2012/03/07

3月を迎えて

  談話室で青年たちと話し合ってる時、鳥の鳴き声が間近かに聞こえ、窓の方を見ると、少し大きめの小鳥が手すりに止まっているのが、くもりガラスごしに見えました。頭を動かしているのが私たちに挨拶しているような仕草に見え思わず顔がほころびました。こんなことは始めて。春になったからかな、と思いました。

 2月は千葉も小雪が降ったり、例年にない寒い冬でしたが、3月、ようやく春が近づいたようです。でも3月は、去年、東日本大震災が起こった月、もう1年になります。親戚や身近かな人が被害に合ったわけではなく、具体的な行動もしないまま、距離をおいた感じで過ごしていることに申し訳なさを感じます。ただ一向に復興の兆しが見られず、被災地のガレキがそのままであることは心が痛みます。ガレキを受け入れる県はごくわずかです。

 そして、原発事故、放射能の問題は今もなお大きな不安です。納得行くような方向は定まらず、「脱原発」の声は多く聞こえ、その理由を述べる本も多く出ていますが、政府の方にはなかなか届かないようです。高レベルの放射性廃棄物の処理もできない状態ですのに。そして子どもたちのために道路や校庭の除染も少しずつ行われていますが、その中の放射能はどこに流れて行くのでしょう。

 福島の小学生が世界中から来た励ましのメッセージに対し、感謝の気持ちを絵や言葉で書いて送ろうとしている様子がテレビで放映されていましたが、痛々しい感じがします。

 子どもたちは放射能の問題に安心したわけではなく、また世界の人々も、日本の、原発事故の取り組みを安心して見ている訳ではないと思います。このような大問題をひき起こした日本人としてどう考えたらいいのでしょう。

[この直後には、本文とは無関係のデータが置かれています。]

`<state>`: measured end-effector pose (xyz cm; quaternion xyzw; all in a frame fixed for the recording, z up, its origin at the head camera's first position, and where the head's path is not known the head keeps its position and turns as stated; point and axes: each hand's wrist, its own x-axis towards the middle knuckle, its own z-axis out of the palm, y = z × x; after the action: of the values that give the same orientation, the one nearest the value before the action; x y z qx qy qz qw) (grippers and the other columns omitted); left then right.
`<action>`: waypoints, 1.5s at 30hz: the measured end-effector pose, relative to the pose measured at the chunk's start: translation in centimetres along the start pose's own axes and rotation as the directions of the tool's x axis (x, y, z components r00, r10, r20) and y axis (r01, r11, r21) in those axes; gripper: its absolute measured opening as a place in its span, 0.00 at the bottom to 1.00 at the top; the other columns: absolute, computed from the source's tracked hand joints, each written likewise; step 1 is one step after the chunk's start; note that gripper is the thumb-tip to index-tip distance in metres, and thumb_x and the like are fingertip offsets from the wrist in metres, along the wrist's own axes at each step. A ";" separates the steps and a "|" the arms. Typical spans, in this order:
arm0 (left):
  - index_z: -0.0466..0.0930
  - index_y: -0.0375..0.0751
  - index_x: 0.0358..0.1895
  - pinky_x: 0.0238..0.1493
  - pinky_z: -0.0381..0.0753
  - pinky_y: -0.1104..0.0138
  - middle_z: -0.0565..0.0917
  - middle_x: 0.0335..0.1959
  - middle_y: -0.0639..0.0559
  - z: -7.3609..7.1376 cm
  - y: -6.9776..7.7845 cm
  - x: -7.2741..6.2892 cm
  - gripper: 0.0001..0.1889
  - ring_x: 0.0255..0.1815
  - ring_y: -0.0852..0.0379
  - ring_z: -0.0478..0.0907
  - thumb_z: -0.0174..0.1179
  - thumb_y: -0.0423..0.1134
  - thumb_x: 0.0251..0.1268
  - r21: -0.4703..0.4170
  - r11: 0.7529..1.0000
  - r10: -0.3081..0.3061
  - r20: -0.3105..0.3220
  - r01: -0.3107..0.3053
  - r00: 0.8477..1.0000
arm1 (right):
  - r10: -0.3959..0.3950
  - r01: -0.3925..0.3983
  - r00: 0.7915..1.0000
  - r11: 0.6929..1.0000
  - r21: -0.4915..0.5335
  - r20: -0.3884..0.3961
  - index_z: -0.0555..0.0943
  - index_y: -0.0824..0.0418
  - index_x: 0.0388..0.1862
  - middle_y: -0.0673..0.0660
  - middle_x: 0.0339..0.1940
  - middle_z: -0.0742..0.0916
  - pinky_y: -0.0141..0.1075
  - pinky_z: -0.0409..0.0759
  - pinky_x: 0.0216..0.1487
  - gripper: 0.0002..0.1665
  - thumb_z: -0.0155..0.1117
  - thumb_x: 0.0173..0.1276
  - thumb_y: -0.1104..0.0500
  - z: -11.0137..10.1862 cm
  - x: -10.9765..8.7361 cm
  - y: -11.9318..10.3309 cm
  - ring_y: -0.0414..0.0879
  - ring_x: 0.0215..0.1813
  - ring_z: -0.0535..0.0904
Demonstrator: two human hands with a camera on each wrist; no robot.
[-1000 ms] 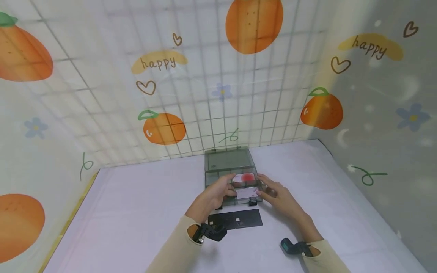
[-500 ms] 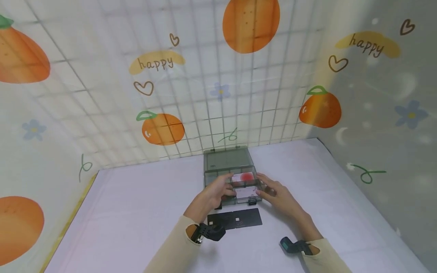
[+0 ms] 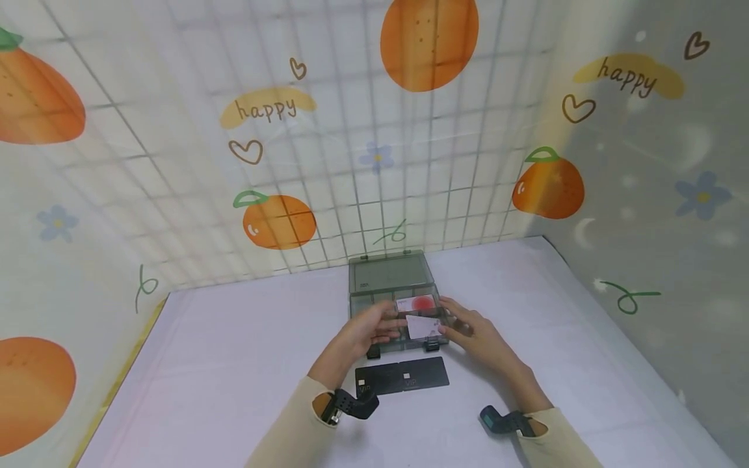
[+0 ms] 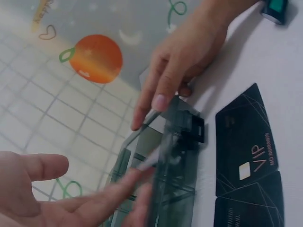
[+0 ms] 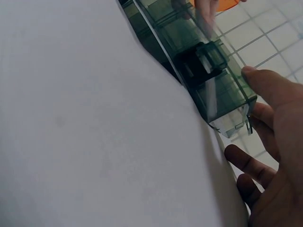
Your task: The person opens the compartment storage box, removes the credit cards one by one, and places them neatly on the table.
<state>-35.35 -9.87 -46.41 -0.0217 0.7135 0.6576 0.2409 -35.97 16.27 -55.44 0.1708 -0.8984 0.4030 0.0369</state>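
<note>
The left hand (image 3: 367, 325), fingers stretched and apart, reaches a tilted white card (image 3: 422, 328) over the box's (image 3: 361, 301) front right compartment, settling it, I'd guess; the right hand (image 3: 486, 339), loosely spread, touches the right end, probably for steadiness. Black cards (image 3: 424, 374) lie nearer on the tabletop (image 3: 234, 377).

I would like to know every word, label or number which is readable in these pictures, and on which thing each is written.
"happy": left yellow backdrop patch.
"happy": right yellow backdrop patch.
"VIP": right black card.
Apparently "VIP", faint: left black card.
Number beside the right card's "VIP": too blurred to read surely.
Marks on the white card, red-dot card and box lid: too small.
</note>
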 end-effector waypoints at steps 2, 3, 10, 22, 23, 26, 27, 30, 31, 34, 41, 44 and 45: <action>0.72 0.31 0.67 0.57 0.77 0.54 0.84 0.56 0.41 0.4 -0.1 0.1 0.25 0.56 0.39 0.81 0.49 0.46 0.78 0.037 0.999 0.026 -0.027 -0.025 0.999 | -0.013 0.013 1.000 1.000 -0.001 -0.008 0.66 0.45 0.78 0.51 0.73 0.74 0.61 0.74 0.57 0.40 0.65 0.70 0.40 -0.1 0.0 0.0 0.48 0.52 0.78; 0.75 0.31 0.64 0.56 0.78 0.55 0.85 0.55 0.42 0.6 -0.2 0.2 0.23 0.55 0.39 0.81 0.50 0.45 0.77 0.051 0.998 0.033 -0.043 -0.031 0.999 | -0.017 0.017 1.000 1.000 0.001 -0.011 0.66 0.45 0.77 0.51 0.73 0.74 0.61 0.74 0.56 0.39 0.65 0.70 0.40 -0.2 0.0 0.0 0.48 0.51 0.78; 0.85 0.35 0.53 0.44 0.82 0.62 0.88 0.46 0.45 1.8 -0.6 1.0 0.14 0.44 0.47 0.84 0.60 0.40 0.72 0.079 0.996 0.042 -0.148 -0.030 0.988 | -0.022 0.022 1.000 1.000 0.021 -0.007 0.66 0.44 0.77 0.50 0.72 0.75 0.59 0.74 0.56 0.40 0.64 0.70 0.39 -0.2 -0.1 0.2 0.47 0.50 0.77; 0.89 0.37 0.36 0.42 0.81 0.56 0.87 0.29 0.52 3.1 -1.3 1.5 0.07 0.37 0.47 0.85 0.72 0.38 0.60 0.266 0.961 0.154 -0.288 -0.076 0.945 | -0.030 0.030 1.000 0.999 0.020 -0.011 0.66 0.45 0.77 0.47 0.75 0.72 0.58 0.74 0.56 0.39 0.65 0.70 0.39 0.0 0.0 0.0 0.47 0.51 0.77; 0.89 0.37 0.35 0.43 0.81 0.56 0.87 0.29 0.52 3.1 -1.3 1.5 0.07 0.37 0.46 0.85 0.72 0.38 0.59 0.262 0.962 0.152 -0.293 -0.073 0.944 | -0.029 0.029 1.000 0.999 0.022 -0.010 0.67 0.45 0.77 0.47 0.75 0.72 0.59 0.74 0.56 0.40 0.65 0.70 0.40 0.0 0.0 -0.1 0.47 0.51 0.77; 0.90 0.37 0.35 0.43 0.81 0.55 0.87 0.30 0.52 3.0 -1.3 1.5 0.06 0.38 0.45 0.85 0.71 0.37 0.59 0.260 0.963 0.150 -0.303 -0.070 0.941 | -0.021 0.021 1.000 1.000 0.016 -0.006 0.66 0.45 0.78 0.49 0.75 0.72 0.59 0.74 0.55 0.40 0.65 0.70 0.40 0.0 0.0 -0.2 0.48 0.51 0.77; 0.90 0.37 0.36 0.43 0.81 0.55 0.87 0.30 0.52 2.9 -1.3 1.4 0.06 0.38 0.45 0.86 0.71 0.37 0.60 0.262 0.963 0.150 -0.304 -0.068 0.941 | -0.016 0.016 1.000 1.000 0.017 -0.005 0.66 0.44 0.78 0.48 0.75 0.72 0.59 0.74 0.55 0.40 0.65 0.70 0.39 0.0 -0.1 -0.2 0.48 0.51 0.77; 0.90 0.38 0.38 0.46 0.81 0.54 0.87 0.32 0.53 2.4 -1.2 1.3 0.07 0.38 0.48 0.85 0.70 0.38 0.61 0.269 0.961 0.148 -0.293 -0.068 0.944 | -0.017 0.017 1.000 1.000 0.012 -0.002 0.66 0.44 0.78 0.48 0.75 0.72 0.57 0.74 0.54 0.40 0.64 0.70 0.38 -0.1 -0.2 -0.1 0.47 0.51 0.76; 0.90 0.39 0.39 0.47 0.81 0.53 0.87 0.33 0.52 2.2 -1.2 1.2 0.07 0.38 0.49 0.85 0.70 0.38 0.62 0.267 0.962 0.145 -0.289 -0.066 0.946 | -0.020 0.020 1.000 1.000 0.012 -0.002 0.66 0.44 0.78 0.48 0.75 0.71 0.56 0.74 0.54 0.40 0.63 0.71 0.38 -0.1 -0.2 -0.1 0.47 0.50 0.76; 0.89 0.39 0.42 0.49 0.80 0.53 0.87 0.35 0.52 1.5 -1.1 0.8 0.09 0.37 0.51 0.84 0.68 0.39 0.64 0.257 0.964 0.144 -0.273 -0.072 0.951 | -0.027 0.027 1.000 1.000 0.007 -0.004 0.66 0.44 0.78 0.47 0.75 0.71 0.53 0.74 0.53 0.39 0.63 0.71 0.38 -0.1 -0.2 0.0 0.45 0.49 0.76; 0.88 0.38 0.43 0.47 0.78 0.53 0.87 0.33 0.49 -0.4 -1.3 -0.4 0.11 0.42 0.44 0.83 0.68 0.43 0.65 0.220 0.970 0.154 -0.255 -0.098 0.955 | -0.039 0.039 0.999 0.999 0.009 -0.008 0.65 0.45 0.78 0.49 0.75 0.71 0.55 0.73 0.55 0.41 0.63 0.71 0.37 0.0 -0.2 0.1 0.45 0.49 0.77; 0.88 0.37 0.43 0.49 0.79 0.52 0.87 0.34 0.49 -1.0 -1.6 -0.9 0.12 0.44 0.42 0.83 0.68 0.42 0.65 0.182 0.977 0.159 -0.262 -0.113 0.952 | -0.040 0.040 0.999 0.999 0.010 -0.015 0.65 0.45 0.78 0.49 0.75 0.72 0.59 0.73 0.56 0.40 0.63 0.71 0.38 0.0 -0.4 0.1 0.47 0.50 0.77; 0.88 0.37 0.43 0.50 0.79 0.52 0.87 0.34 0.50 -1.2 -1.7 -1.1 0.12 0.44 0.42 0.83 0.69 0.42 0.64 0.172 0.978 0.159 -0.264 -0.115 0.951 | -0.039 0.039 0.999 0.999 0.009 -0.018 0.65 0.45 0.78 0.48 0.75 0.72 0.59 0.73 0.57 0.40 0.63 0.70 0.38 0.0 -0.4 0.1 0.47 0.51 0.78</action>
<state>-34.17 -11.54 -47.51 -0.0450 0.7885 0.6062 0.0936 -35.60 16.44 -55.57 0.1851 -0.8926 0.4079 0.0518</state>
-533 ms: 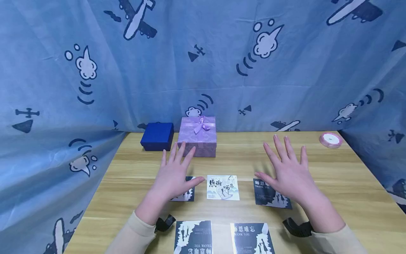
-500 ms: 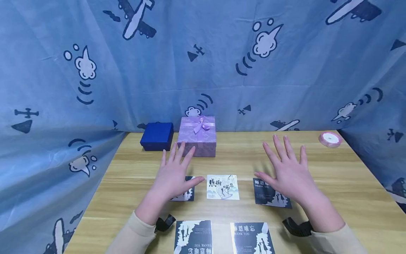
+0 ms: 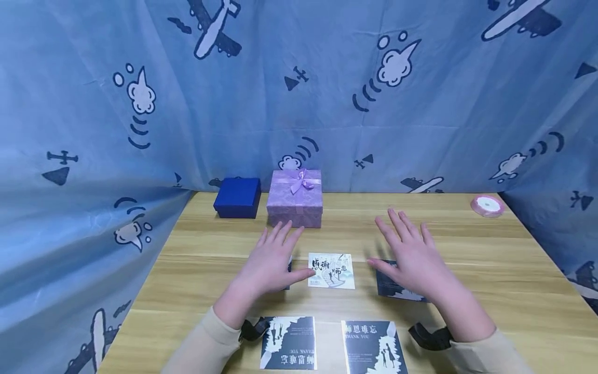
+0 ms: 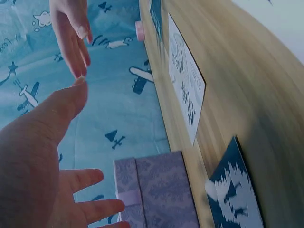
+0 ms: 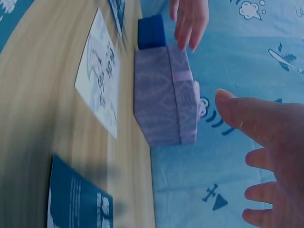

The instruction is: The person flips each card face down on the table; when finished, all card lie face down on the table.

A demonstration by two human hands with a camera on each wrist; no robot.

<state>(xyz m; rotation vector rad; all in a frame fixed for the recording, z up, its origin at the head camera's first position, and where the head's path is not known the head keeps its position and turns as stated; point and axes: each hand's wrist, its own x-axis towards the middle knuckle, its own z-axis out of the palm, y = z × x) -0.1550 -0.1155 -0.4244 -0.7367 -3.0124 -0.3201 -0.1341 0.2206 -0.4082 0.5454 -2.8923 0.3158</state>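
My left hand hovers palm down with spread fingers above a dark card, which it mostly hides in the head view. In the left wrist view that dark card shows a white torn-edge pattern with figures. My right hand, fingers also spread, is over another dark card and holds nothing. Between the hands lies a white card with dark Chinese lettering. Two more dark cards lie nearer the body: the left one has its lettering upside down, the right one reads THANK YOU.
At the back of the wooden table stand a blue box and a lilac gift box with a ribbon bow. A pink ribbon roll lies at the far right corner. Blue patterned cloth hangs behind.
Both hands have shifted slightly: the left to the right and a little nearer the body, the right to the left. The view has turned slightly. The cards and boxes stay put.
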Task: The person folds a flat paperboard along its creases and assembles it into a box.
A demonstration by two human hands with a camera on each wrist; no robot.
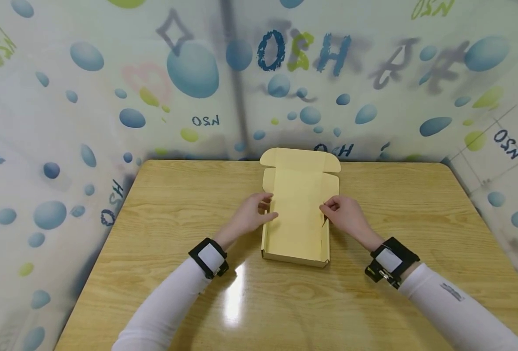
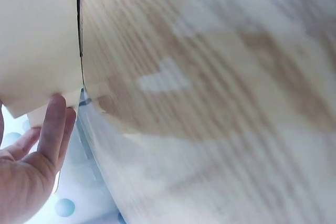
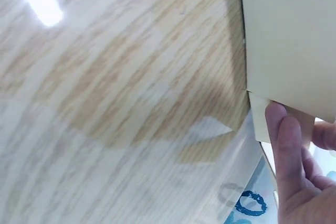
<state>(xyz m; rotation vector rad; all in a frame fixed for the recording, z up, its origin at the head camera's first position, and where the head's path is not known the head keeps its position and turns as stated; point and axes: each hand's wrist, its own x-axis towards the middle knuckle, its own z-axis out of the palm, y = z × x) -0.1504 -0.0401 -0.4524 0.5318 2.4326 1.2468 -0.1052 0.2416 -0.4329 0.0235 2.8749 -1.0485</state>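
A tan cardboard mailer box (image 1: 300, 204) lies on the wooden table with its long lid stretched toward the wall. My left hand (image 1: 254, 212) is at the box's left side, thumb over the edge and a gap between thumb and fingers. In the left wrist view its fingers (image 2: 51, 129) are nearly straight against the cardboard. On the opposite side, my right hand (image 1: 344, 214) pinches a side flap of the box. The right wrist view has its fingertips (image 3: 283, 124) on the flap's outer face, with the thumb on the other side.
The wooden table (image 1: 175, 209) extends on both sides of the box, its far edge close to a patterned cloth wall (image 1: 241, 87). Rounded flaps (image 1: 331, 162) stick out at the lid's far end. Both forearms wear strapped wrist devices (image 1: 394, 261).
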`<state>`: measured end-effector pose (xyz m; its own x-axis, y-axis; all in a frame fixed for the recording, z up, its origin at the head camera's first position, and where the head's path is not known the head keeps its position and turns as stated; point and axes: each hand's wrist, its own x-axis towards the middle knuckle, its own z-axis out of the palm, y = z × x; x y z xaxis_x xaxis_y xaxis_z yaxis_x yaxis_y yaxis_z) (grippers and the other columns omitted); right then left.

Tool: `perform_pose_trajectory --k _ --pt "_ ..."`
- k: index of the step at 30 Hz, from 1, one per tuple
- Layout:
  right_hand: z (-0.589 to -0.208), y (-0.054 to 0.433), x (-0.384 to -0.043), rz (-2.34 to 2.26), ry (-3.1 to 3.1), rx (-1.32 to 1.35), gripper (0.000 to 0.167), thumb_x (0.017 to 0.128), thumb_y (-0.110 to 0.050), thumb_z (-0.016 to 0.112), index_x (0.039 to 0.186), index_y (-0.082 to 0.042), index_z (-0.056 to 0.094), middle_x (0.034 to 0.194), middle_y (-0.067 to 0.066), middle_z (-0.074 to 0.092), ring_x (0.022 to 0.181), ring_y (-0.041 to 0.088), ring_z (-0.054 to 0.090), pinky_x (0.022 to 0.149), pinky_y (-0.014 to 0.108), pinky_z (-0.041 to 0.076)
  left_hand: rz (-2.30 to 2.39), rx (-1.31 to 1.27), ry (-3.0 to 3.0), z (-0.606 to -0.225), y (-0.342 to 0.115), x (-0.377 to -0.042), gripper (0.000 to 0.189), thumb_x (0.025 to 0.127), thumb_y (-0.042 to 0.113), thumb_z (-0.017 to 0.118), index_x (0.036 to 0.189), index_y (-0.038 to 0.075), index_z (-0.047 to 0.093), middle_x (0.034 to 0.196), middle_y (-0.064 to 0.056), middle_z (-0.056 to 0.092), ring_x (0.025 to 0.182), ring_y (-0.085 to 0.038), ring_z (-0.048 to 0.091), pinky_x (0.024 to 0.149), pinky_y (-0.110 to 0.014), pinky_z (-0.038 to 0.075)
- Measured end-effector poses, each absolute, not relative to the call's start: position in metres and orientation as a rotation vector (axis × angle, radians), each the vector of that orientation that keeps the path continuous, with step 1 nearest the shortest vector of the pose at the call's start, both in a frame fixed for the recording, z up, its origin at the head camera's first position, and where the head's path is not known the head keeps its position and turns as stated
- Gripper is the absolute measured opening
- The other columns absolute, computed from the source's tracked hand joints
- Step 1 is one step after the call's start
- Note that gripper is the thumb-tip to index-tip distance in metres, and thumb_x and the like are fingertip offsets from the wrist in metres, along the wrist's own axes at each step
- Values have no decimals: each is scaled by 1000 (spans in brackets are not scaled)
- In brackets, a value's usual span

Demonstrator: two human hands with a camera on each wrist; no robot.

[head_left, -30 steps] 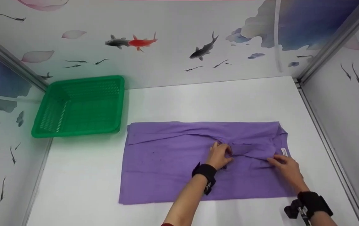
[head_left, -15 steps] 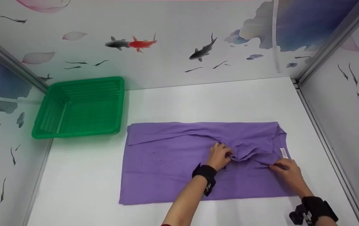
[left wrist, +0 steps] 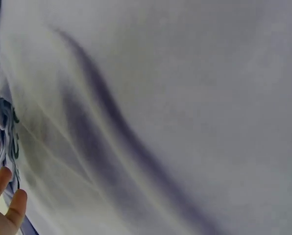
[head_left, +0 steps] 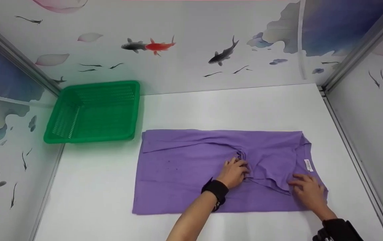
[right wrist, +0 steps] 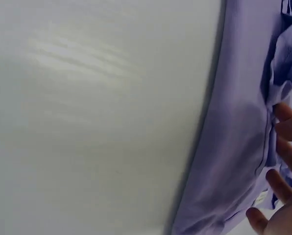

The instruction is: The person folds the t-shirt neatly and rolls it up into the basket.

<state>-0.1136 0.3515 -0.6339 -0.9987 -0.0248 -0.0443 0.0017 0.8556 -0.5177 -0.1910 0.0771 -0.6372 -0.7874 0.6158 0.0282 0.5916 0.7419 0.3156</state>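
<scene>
A folded purple T-shirt (head_left: 184,187) lies flat, with a white label (head_left: 308,165) near its right end and bunched folds around its middle. My left hand (head_left: 234,173) is at the gathered cloth there, its bent fingers holding the folds. In the left wrist view, some fingertips (left wrist: 17,200) show beside the bunched cloth; the thumb is hidden. My right hand (head_left: 308,191) is on the shirt's lower right part, below the label. Thumb and forefinger meet at a loose cloth edge, while the other fingers (right wrist: 278,186) are spread in the right wrist view.
A green plastic basket (head_left: 92,139) stands at the back left of the white table (head_left: 228,107). Printed wall panels (head_left: 191,67) with fish and petals enclose the back and sides.
The right hand has moved toward the front, and the loose fold between the hands has been drawn down and spread flatter. The left hand has shifted slightly down and stays at the bunched cloth.
</scene>
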Motion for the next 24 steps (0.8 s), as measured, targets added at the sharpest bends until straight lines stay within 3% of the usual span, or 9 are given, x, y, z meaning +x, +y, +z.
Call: perform_pose_trajectory --k 6,10,17,20,24 --pt "-615 311 -103 -814 2930 289 30 87 -4 56 112 9 64 129 34 48 123 55 34 91 73 29 574 883 2872 -632 30 -192 26 93 12 63 116 20 73 136 2 57 125 -20 48 95 -36 42" --pt "-611 277 -93 -811 2898 401 42 88 -9 58 123 14 54 132 40 39 122 59 31 93 72 31 523 745 2961 -634 -19 -202 30 91 12 66 120 15 69 137 -3 56 131 -27 45 103 -48 39" --pt "-625 217 -81 -810 2853 483 70 90 -22 64 139 16 32 140 46 21 124 63 24 90 75 32 463 472 2964 -633 -84 -227 57 87 19 73 139 8 52 149 -11 43 140 -37 33 107 -64 28" --pt "-634 199 -84 -802 2830 468 87 89 -33 68 144 15 22 143 49 9 126 67 19 90 78 29 462 372 2931 -633 -99 -233 71 85 27 76 145 8 44 153 -13 36 142 -38 28 107 -67 24" --pt "-644 185 -92 -785 2774 434 107 83 -48 72 148 14 14 144 50 -6 128 71 6 93 82 17 428 267 2897 -638 -115 -232 73 84 33 77 145 9 45 154 -12 35 142 -39 28 106 -70 21"
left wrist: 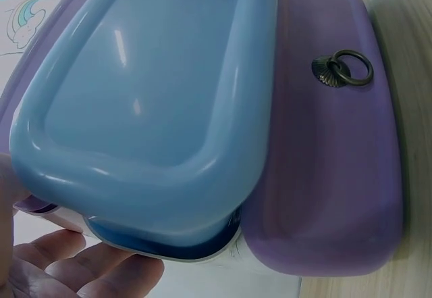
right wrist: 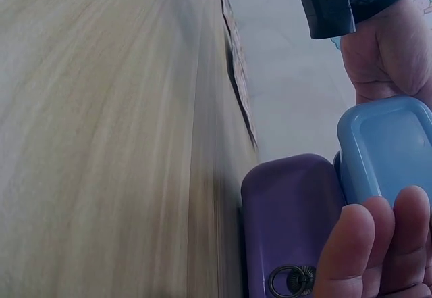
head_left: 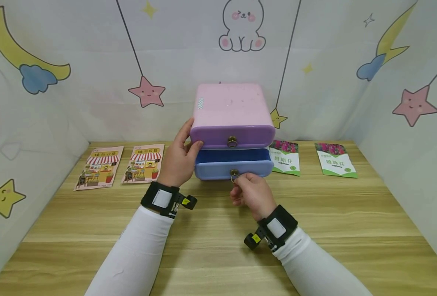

 多くの人は、放射能は怖い、原発はない方がいいと思うだろうと思いますが、国民の総意にはならない、決心できない。それは根本的な価値観を変えない限り難しいのではないか、と思います。

 私たちは、経済的豊かさ、物の豊かさ便利さを求め、それが幸せだと思う価値観のもとに、高度な科学技術を駆使して自然の営みにそぐわないやり方で、物(電気も)を作り出した、自然を支配し、自然を奪い取ってもいい、という思い上がった思い、価値観で。その結果、原発を作り出し、事故が起きたのではないでしょうか。「想定外」という言い訳はできない、と思います。人間が自然に対し優位に立つ訳ではなく、自然の一員、宇宙ができて、生物が生まれて、人間が生まれて・・・長い長い期間の中に、人間が現れたに過ぎないと思います。

 経済的、物質的豊かさが幸せだ、という価値観ではなく、そして、自然に対して畏敬の念を持ち、自然の営みに沿って生きる、という価値観を持ちたいものと思います。